## TASK PROMPT
Establish how many lines below contain the string "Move". Respond with that number alone.

(Saved data entries)
--------

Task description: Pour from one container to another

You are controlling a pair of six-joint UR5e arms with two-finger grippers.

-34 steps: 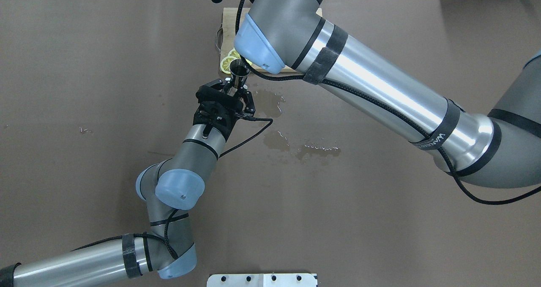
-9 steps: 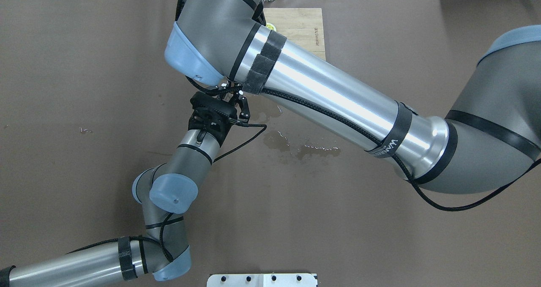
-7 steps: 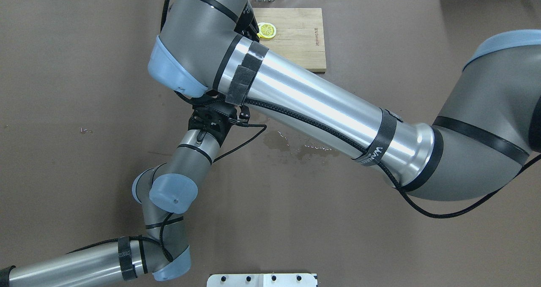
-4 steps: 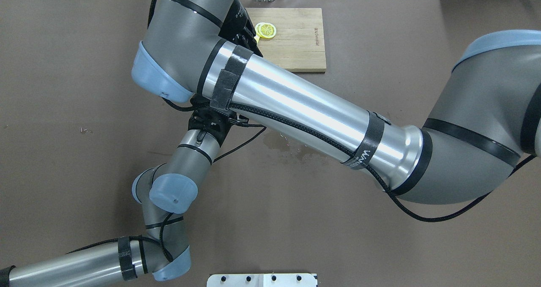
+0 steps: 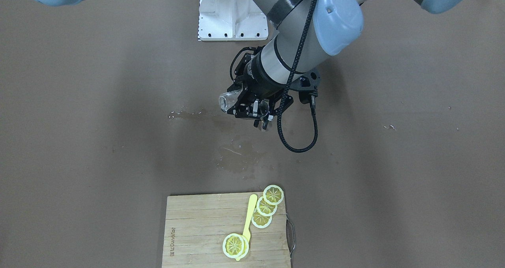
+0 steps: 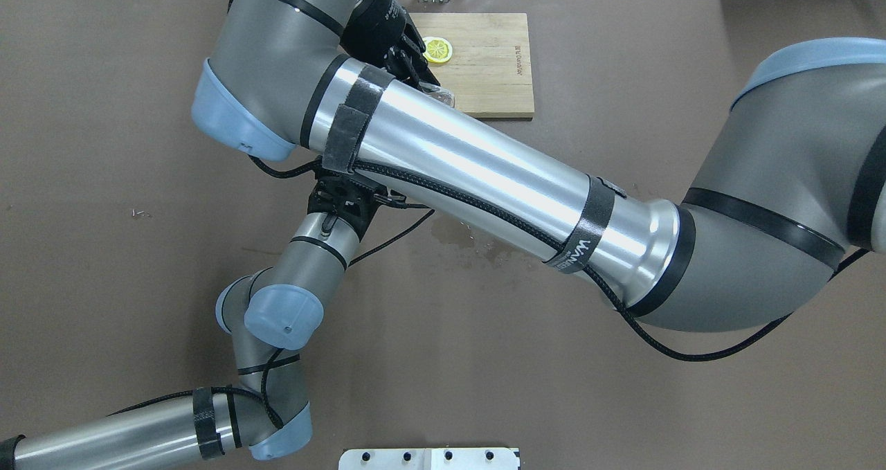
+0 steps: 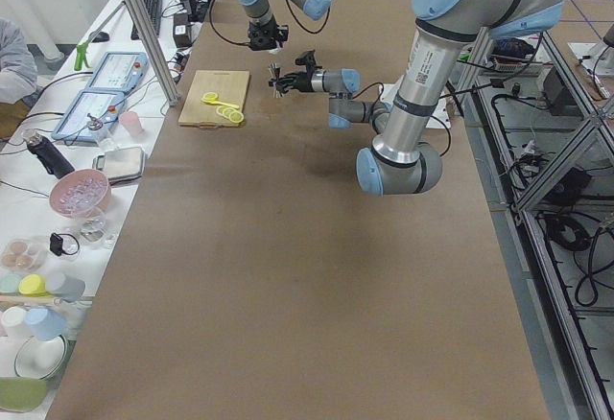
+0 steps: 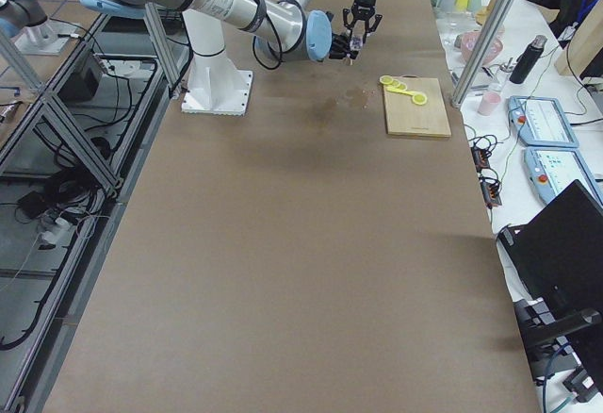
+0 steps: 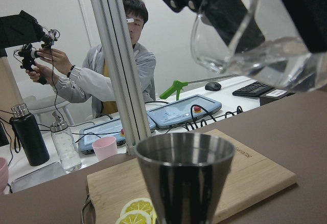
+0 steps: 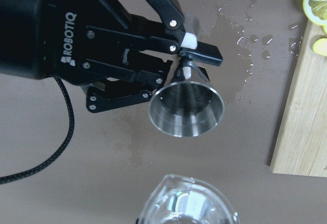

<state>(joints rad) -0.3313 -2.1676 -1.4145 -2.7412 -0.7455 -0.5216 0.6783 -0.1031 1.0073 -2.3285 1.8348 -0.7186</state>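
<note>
I have the right gripper [image 5: 239, 101] clamped on the tipped tumbler [image 9: 240, 40], just above the jigger [image 10: 187, 107]. The left gripper [image 10: 182, 64] grips the jigger's waist. The jigger looks empty, so the pour is not yet done.

I have swung the right arm [image 6: 484, 172] well across to the left of the overhead view. Its blue elbow cap [image 6: 232, 120], earlier over the cutting board [image 6: 495, 61], is now off it, so the board's right part and one lemon slice [image 6: 437, 50] have come into sight. The forearm now hides the jigger [image 10: 186, 106] and the left gripper [image 10: 183, 70], both plain before. The left arm [image 6: 311, 262] drew back slightly toward the base, and the tumbler [image 6: 443, 96] now peeks past the forearm
</note>
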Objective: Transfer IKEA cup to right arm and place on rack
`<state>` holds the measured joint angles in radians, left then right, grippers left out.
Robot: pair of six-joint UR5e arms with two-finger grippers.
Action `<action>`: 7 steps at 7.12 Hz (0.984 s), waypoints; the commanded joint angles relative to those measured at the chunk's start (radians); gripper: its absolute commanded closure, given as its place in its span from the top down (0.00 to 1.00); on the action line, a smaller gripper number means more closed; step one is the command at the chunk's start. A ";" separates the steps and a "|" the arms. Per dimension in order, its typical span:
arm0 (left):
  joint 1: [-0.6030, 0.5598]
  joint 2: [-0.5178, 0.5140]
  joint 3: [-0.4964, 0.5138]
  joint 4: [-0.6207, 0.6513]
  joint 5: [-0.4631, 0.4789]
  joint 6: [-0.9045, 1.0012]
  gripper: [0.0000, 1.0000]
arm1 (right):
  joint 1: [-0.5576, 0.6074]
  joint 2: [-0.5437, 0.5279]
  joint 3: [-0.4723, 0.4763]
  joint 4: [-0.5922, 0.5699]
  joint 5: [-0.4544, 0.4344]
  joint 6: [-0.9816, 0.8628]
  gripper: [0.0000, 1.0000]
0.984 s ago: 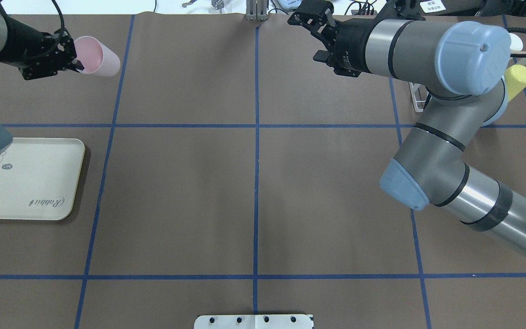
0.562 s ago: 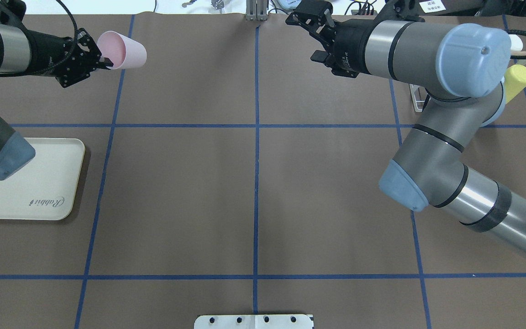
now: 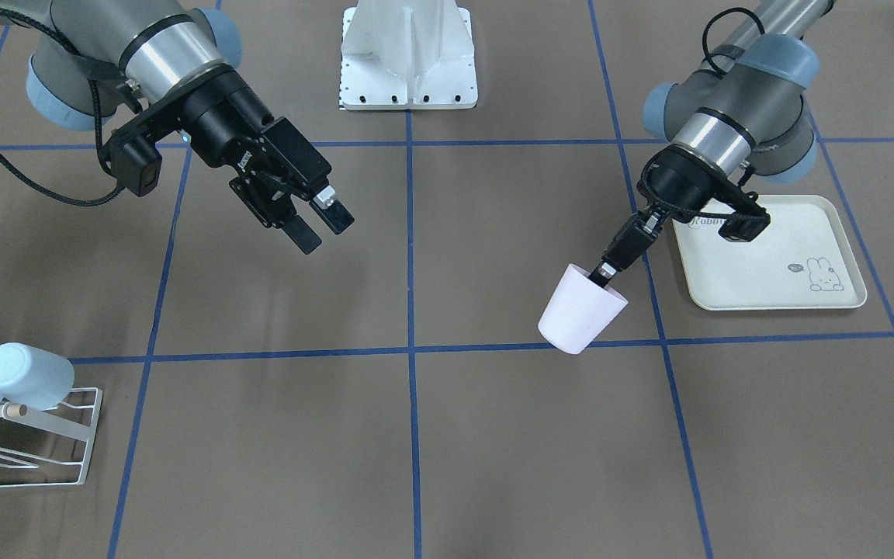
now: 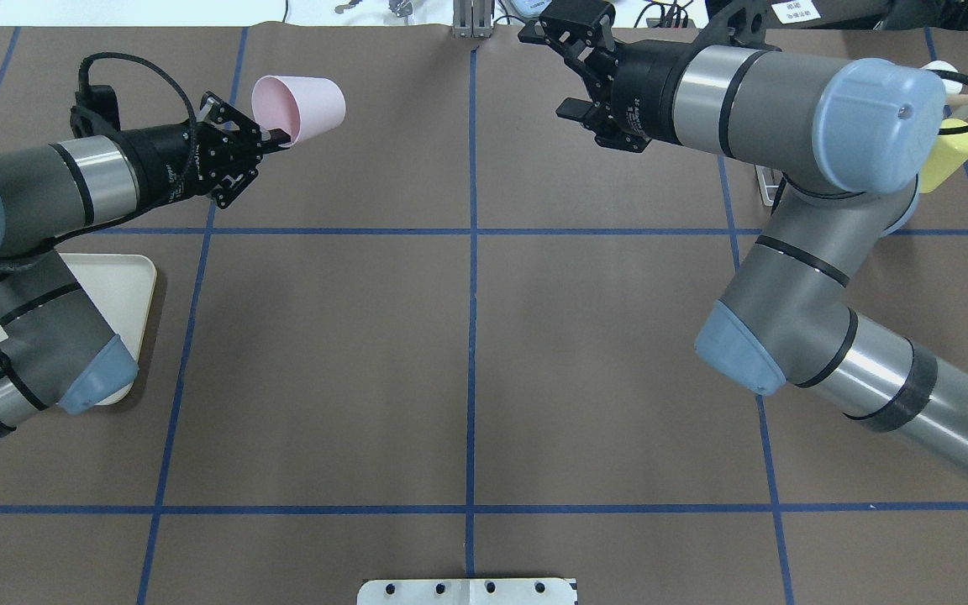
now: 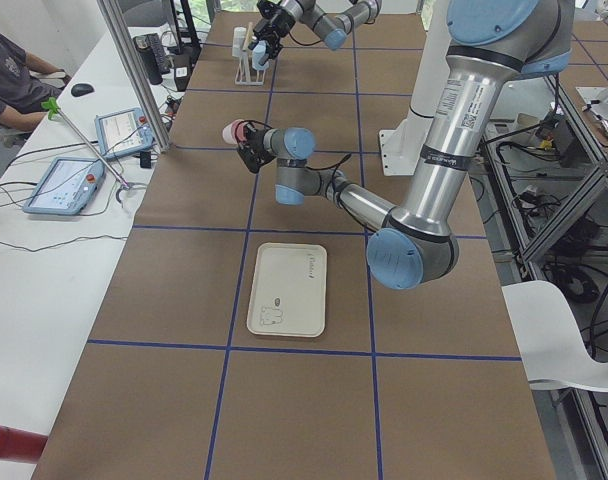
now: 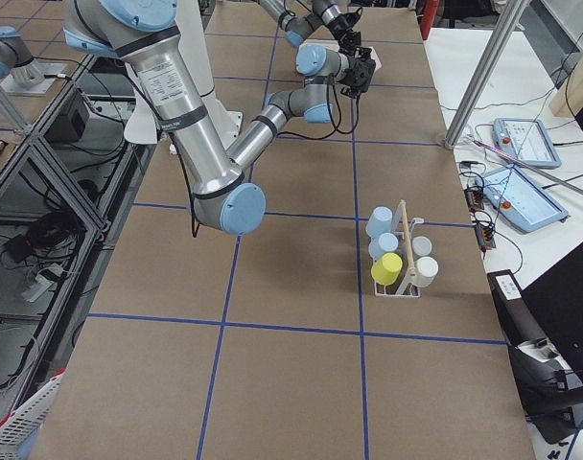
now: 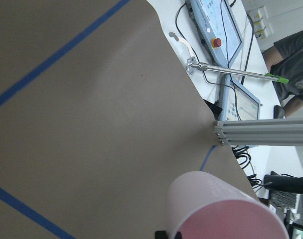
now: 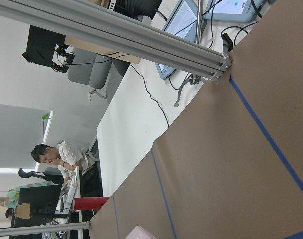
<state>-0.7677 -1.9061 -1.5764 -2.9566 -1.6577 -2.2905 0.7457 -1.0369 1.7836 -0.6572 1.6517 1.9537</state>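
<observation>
So, from the front I see the left gripper (image 3: 604, 272) pinching the pink cup (image 3: 580, 312) by its rim, one finger inside, the cup tilted beyond its tips. Overhead, the right gripper (image 4: 544, 71) gapes empty, facing the cup, well apart.

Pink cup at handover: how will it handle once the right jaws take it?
Probably light and stiff: the pink cup hangs sideways from the left gripper, jaws pinching only its rim wall, with no visible sag. Its smooth tapered sides may let it slip in a side grasp. Laid down, it would likely roll in an arc.
</observation>
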 commanded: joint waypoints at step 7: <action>0.252 -0.112 0.064 -0.420 0.378 -0.162 0.00 | -0.110 0.003 -0.144 0.412 -0.099 0.169 1.00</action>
<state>-0.5350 -1.9924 -1.5146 -3.3588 -1.3253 -2.4527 0.6687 -1.0351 1.6468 -0.2603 1.6029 2.1197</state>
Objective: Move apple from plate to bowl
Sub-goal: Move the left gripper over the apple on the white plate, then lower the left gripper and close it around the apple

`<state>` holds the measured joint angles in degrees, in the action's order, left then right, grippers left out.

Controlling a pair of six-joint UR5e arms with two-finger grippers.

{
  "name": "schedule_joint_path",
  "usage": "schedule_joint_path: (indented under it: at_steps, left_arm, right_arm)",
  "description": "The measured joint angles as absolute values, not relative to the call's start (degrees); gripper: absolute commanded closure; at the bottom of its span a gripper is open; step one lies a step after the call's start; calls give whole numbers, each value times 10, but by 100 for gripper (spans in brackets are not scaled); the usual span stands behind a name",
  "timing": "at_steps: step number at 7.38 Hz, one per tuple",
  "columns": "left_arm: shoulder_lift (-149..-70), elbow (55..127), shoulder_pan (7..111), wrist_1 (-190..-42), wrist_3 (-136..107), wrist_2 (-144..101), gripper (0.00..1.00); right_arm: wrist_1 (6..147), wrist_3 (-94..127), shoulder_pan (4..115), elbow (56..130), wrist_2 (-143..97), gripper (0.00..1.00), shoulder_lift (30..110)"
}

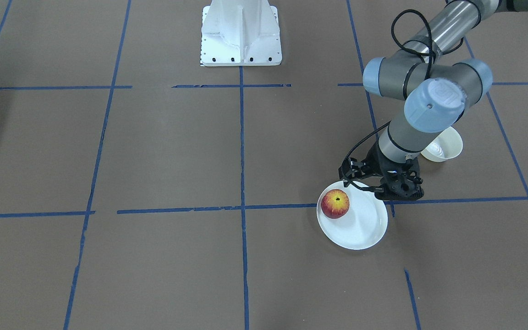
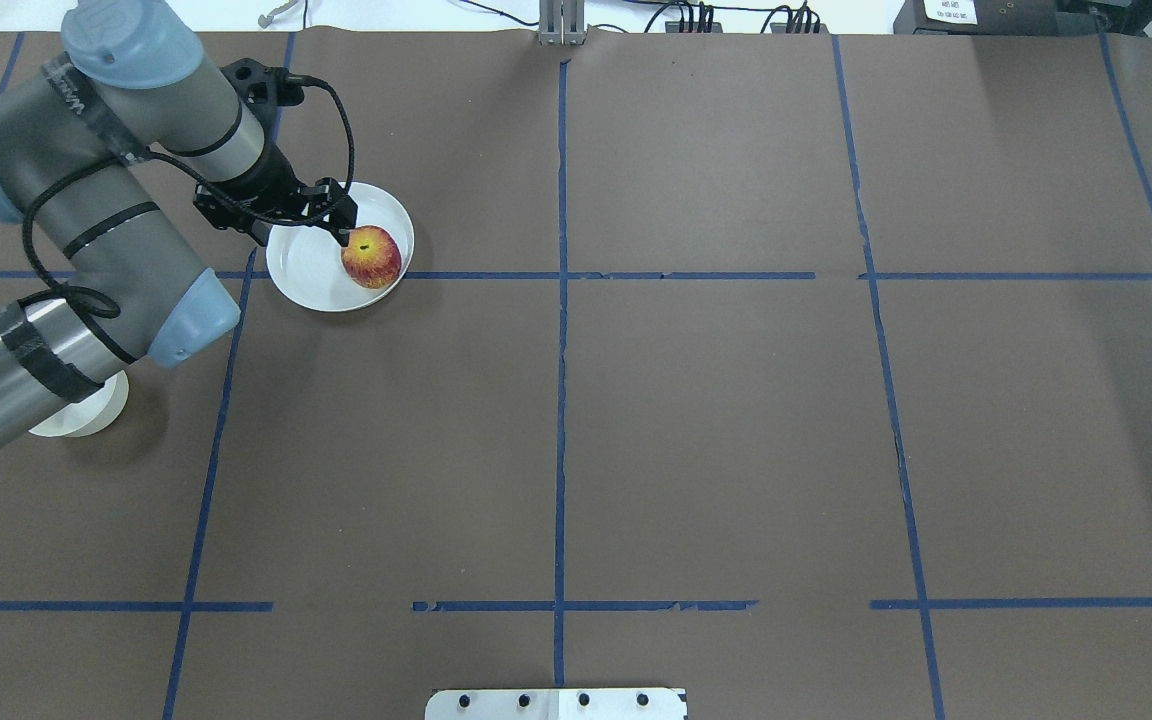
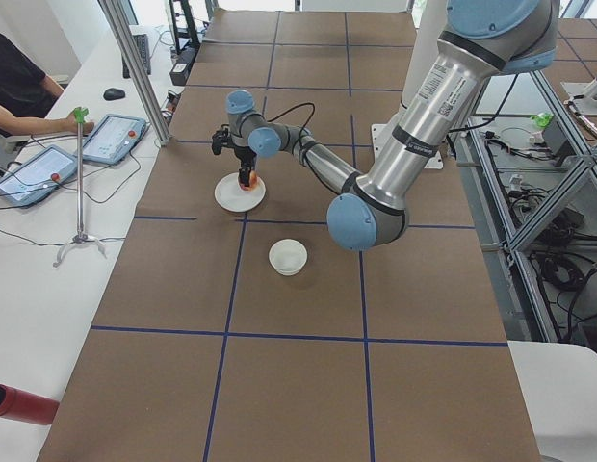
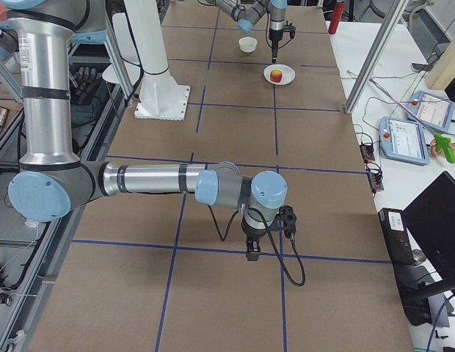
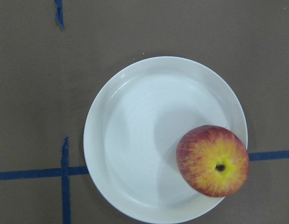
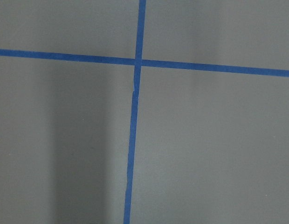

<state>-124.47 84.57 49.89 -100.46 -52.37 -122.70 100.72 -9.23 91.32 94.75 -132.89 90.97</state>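
Observation:
The red and yellow apple point(image 1: 335, 203) lies on the white plate point(image 1: 365, 224), near its rim. In the overhead view the apple point(image 2: 371, 257) is on the right side of the plate point(image 2: 301, 272). The left wrist view looks straight down on the apple point(image 5: 213, 160) and the plate point(image 5: 135, 140). My left gripper point(image 2: 304, 228) hangs just above the plate beside the apple, open and empty. The off-white bowl point(image 1: 445, 145) stands empty behind the left arm, partly hidden by it in the overhead view point(image 2: 76, 415). My right gripper point(image 4: 251, 251) points down over bare table far from these; I cannot tell its state.
The robot's white base point(image 1: 241, 34) stands at the table's middle edge. Blue tape lines point(image 1: 242, 151) divide the brown table. An operator's table with tablets point(image 3: 106, 140) and a stand point(image 3: 79, 173) runs beside the far edge.

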Motion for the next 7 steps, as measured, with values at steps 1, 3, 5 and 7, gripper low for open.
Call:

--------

## TASK ANSWER
2